BatchSpanProcessor that uses provided ScheduledExecutorService #3036

piotr-sumo · 2021-03-17T13:37:51Z

Oberon00 · 2021-03-17T15:36:16Z

Thank you for this PR! Please fill in the PR description, e.g. "Fixes #2980" if that is the case.

Oberon00 · 2021-03-17T15:39:49Z

.../src/main/java/io/opentelemetry/sdk/extension/trace/export/ExecutorServiceSpanProcessor.java

+    this.ownsExecutorService = ownsExecutorService;
+    this.executorService = executorService;
+    this.future =
+        executorService.scheduleAtFixedRate(


I think it would be better to use scheduleWithFixedDelay to avoid getting in a busy loop if export takes too long. That may mean dropped spans, but this is IMHO usually preferable to taking too much CPU time away.

jkwatson · 2021-03-17T17:16:45Z

Since we're getting so many different variant PRs for updates to the BSP (I think we're up to 4!), it might make sense to put them all into an incubator module so people have options and can try them all out to see what works best.

sdk/trace/src/main/java/io/opentelemetry/sdk/trace/export/WorkerBase.java

piotr-sumo · 2021-03-18T09:26:31Z

@jkwatson I have the question about the incubator module. Is something I should do in this PR?

jkwatson · 2021-03-18T13:35:32Z

@jkwatson I have the question about the incubator module. Is something I should do in this PR?

If it's a general question about it, a Discussion might be better so it's more visible.

jkwatson · 2021-03-19T16:39:35Z

sdk-extensions/tracing-incubator/build.gradle.kts

@@ -13,6 +13,7 @@ extra["moduleName"] = "io.opentelemetry.sdk.extension.trace.incubator"
 dependencies {
    api(project(":api:all"))
    api(project(":sdk:all"))
+    api(project(":sdk:metrics"))


I think we want to leave metrics as an implementation detail for now, like we have in the core sdk trace module.

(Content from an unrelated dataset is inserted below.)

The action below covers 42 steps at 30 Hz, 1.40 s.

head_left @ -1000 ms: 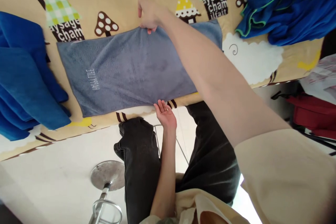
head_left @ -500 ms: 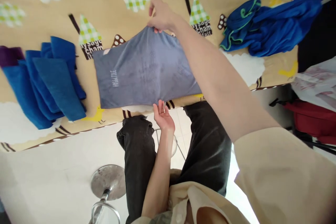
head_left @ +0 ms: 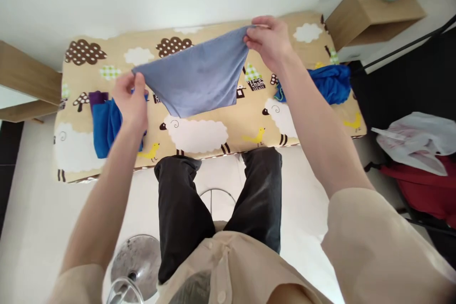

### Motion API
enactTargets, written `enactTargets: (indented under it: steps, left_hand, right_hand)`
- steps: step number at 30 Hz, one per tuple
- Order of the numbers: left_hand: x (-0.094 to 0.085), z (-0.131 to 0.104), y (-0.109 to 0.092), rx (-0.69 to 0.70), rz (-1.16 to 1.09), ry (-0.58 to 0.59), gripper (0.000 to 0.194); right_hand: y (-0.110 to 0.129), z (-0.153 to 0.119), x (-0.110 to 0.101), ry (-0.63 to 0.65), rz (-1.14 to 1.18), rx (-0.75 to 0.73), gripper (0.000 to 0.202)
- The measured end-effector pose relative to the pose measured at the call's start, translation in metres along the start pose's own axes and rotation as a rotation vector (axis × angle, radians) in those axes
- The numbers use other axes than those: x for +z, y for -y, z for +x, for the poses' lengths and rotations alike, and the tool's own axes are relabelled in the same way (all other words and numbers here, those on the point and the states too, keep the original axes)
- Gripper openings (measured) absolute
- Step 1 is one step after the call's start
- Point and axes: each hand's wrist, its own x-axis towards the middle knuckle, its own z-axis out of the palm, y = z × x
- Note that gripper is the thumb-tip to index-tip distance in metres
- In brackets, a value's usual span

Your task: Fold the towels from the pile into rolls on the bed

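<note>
A grey-blue towel (head_left: 199, 76) hangs stretched between my two hands, raised over the patterned cloth (head_left: 256, 123). My left hand (head_left: 131, 99) pinches its upper left corner. Higher up, my right hand (head_left: 269, 40) grips the upper right corner, so the top edge slants. The towel's lower edge hangs toward the cloth; whether it touches, I cannot tell. Partly behind my left hand and forearm lie folded blue cloths (head_left: 103, 128), with a purple cloth (head_left: 98, 98) at their far end. Beyond my right forearm is a crumpled blue cloth (head_left: 331, 83).
Wooden box units stand at the back right (head_left: 356, 14) and far left (head_left: 28, 76). A white plastic bag (head_left: 420, 137) and a red item (head_left: 427, 185) sit at right. A round metal stool base (head_left: 137, 261) is on the floor at lower left.
The towel was spread on the cloth and is now lifted, held by two corners. My left hand moved from its near edge to the left corner. The view has pulled back.
</note>
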Motion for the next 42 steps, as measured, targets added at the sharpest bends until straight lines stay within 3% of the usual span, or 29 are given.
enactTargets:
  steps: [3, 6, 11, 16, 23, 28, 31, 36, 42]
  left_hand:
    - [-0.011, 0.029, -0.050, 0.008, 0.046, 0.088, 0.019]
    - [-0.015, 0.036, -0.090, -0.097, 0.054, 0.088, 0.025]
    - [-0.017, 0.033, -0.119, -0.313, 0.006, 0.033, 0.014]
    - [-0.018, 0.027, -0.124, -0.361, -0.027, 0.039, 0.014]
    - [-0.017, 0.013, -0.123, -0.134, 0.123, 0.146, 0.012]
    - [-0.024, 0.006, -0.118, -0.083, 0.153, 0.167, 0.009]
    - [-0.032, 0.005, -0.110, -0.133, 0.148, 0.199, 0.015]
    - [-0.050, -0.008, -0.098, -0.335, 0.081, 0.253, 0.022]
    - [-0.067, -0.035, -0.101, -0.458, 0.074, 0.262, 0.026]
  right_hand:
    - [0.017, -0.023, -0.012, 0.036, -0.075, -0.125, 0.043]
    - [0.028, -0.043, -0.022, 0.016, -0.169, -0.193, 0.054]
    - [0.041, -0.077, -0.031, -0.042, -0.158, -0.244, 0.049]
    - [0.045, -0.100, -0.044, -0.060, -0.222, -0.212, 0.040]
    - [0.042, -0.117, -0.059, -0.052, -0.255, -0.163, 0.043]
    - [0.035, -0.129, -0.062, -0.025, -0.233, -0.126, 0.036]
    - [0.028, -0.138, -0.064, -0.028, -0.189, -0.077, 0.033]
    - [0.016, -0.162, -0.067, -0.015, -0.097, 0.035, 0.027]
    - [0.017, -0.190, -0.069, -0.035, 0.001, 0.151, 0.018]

jkwatson · 2021-03-19T16:50:42Z

I'm interested to see how the various benchmarks run against this variant. Would you mind also copying over the benchmarks for the BatchSpanProcessor as well? And, if you could run them against this variant and compare to running them against the BSP on main right now?

piotr-sumo · 2021-03-22T08:03:44Z

@jkwatson sure, I will run benchmarks and post results here.

…y-java into executor-service-batch-span-processor

piotr-sumo · 2021-03-22T08:36:15Z

@jkwatson I've tried to run jmh but unfortunately I've encountered melix/jmh-gradle-plugin#175

Execution failed for task ':sdk:all:jmh'.
> A failure occurred while executing me.champeau.gradle.IsolatedRunner
   > Error while instantiating tests: unable to set 'list' on Runner. This plugin version doesn't seem to be compatible with JMH 1.25. Please report to the plugin authors at https://github.com/melix/jmh-gradle-plugin/.

I have JDK 15 installed on my machine.
How do you run microbenchmarks from your machine?

piotr-sumo · 2021-03-22T14:12:15Z

@jkwatson It turns out that one needs JDK 11 to run benchmarks. I've run them and it turns out that the performance of this variant is a little bit worse than the original BatchSpanProcessor

piotr-sumo · 2021-03-23T08:28:11Z

@jkwatson I've merged main to trigger test re-run. Could you now take a look at benchmark results and my PR?

jkwatson · 2021-03-23T14:59:24Z

@jkwatson I've merged main to trigger test re-run. Could you now take a look at benchmark results and my PR?

I'm on vacation this week. I'll look next week if @anuraaga can't get to it.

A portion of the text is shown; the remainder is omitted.